Allarga la visione Alan Petrini, che coordina la Lega a livello provinciale: “Ci attendono due sfide, quella di Porto San Giorgio e quella di Sant’Elpidio a Mare. La sinistra è spaccata, abbiamo una grande occasione. Noi siamo aperti, ma bisognerà condividere il programma elettorale”. E c’è poi la partita provinciale, il 18 dicembre infatti si sceglierà la guida della Provincia. “Anche qui Porto San Giorgio ha un peso specifico importante. le forze di centrodestra, ma anche civiche, stanno lavorando per una lista provinciale, possiamo per la prima volta prendere il controllo politico dell’ente” prosegue Petrini.
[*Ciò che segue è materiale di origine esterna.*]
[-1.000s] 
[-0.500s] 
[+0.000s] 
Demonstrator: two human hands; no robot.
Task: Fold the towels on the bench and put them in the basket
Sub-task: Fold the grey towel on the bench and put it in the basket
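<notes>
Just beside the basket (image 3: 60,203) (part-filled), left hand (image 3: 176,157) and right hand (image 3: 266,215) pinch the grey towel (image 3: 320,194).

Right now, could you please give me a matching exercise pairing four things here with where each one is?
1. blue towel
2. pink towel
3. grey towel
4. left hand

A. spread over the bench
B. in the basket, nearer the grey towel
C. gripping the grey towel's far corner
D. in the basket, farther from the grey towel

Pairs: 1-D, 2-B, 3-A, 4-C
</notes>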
Lo ascolta con attenzione l’onorevole Lucentini, che vorrebbe fare filotto dopo Montegranaro e mettere in fila tutti gli obiettivi: provinciali, amministrative, presidenza Steat e poi chissà. “In lega, l ‘ex segretario Roberto Maroni ci ha insegnato ‘un sedere, una poltrona’. Il che significa che ogni persona deve avere un ruolo e ricoprirlo al meglio. A Porto San Giorgio rivedo il modello Montegranaro, le ruggini non mancavano eppure ci siamo ricompattati sulle cose importanti per il bene della città. la politica se non la fai la subisci”.
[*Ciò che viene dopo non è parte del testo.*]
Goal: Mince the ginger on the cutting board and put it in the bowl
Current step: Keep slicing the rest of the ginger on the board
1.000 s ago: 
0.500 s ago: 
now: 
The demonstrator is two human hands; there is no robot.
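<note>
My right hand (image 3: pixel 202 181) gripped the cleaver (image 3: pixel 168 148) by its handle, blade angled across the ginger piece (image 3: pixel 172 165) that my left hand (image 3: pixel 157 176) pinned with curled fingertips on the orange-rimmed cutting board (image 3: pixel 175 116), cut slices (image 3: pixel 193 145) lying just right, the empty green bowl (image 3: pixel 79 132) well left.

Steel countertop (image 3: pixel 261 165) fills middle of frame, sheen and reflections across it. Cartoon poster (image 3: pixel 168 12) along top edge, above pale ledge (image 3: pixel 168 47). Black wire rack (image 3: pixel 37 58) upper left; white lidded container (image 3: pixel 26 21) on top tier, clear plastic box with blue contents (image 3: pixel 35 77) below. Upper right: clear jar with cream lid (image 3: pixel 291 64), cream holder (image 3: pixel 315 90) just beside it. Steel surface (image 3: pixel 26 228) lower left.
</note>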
Come a Montegranaro alza i livelli delle elezioni: “La regione ha cambiato colore, non è un dettaglio. Sono loro che decidono obiettivi e priorità. Abbiamo tre consiglieri, è fondamentale creare l’asse migliore. Fondamentale coinvolgere forze civiche con cui ragioneremo sul candidato sindaco. Non ci sarà una imposizione regionale e nazionale, ma dobbiamo cambiare”.

Il porto, i balneari, la sicurezza e il turismo sono i pilastri che il centrodestra affronterà. “Nei prossimi giorni mi vedrò con Paolo Calcinaro, sono certo che il cambiamento sarà totale. Non ho dubbi che la Provincia cambierà colore. Sono convinto che saremo alternativi al Pd. È chiaro che dal 5 a 5 attuale, la questione cambierà. Non è solo Montegranaro a spostare gli equilibri, ci sono molti civici che ora sono alleati con il centrodestra”. Possibilità di una lista unica? “La vedo improbabile, tuto il cenotrdestra e il civismo d’area hanno una visione diversa dal Pd, quella che ha mostrato in questi ultimi anni di amministrazione. Non credo ci siano i presupposti” chiarisce subito Petrini.
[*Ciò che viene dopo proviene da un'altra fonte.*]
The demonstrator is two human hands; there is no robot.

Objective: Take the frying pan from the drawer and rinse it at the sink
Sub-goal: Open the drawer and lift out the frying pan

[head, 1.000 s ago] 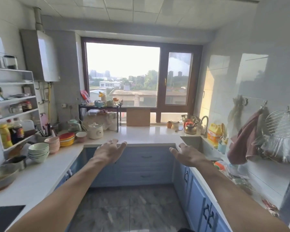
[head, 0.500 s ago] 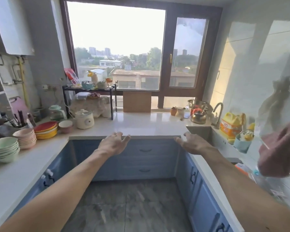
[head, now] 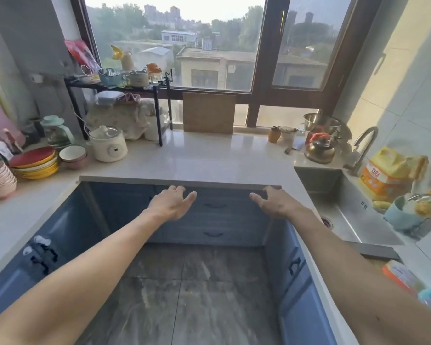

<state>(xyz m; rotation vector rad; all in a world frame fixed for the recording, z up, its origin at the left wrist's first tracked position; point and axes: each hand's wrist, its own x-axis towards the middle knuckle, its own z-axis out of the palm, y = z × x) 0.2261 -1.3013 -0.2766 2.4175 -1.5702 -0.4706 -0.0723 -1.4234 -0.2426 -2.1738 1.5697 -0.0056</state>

La Lega si sente sempre più partito provinciale: “La costa è bella, muove persone, ma senza le nostre aree interne non andremo lontani. Questo bisogna ricordare sempre e con le nuove infrastrutture, viarie, aree e marittime, lo faremo capire a tutti“ conclude Marinangeli che apre a Vesprini: “E’ un interlocutore come i civici che vogliono cambiare la città”.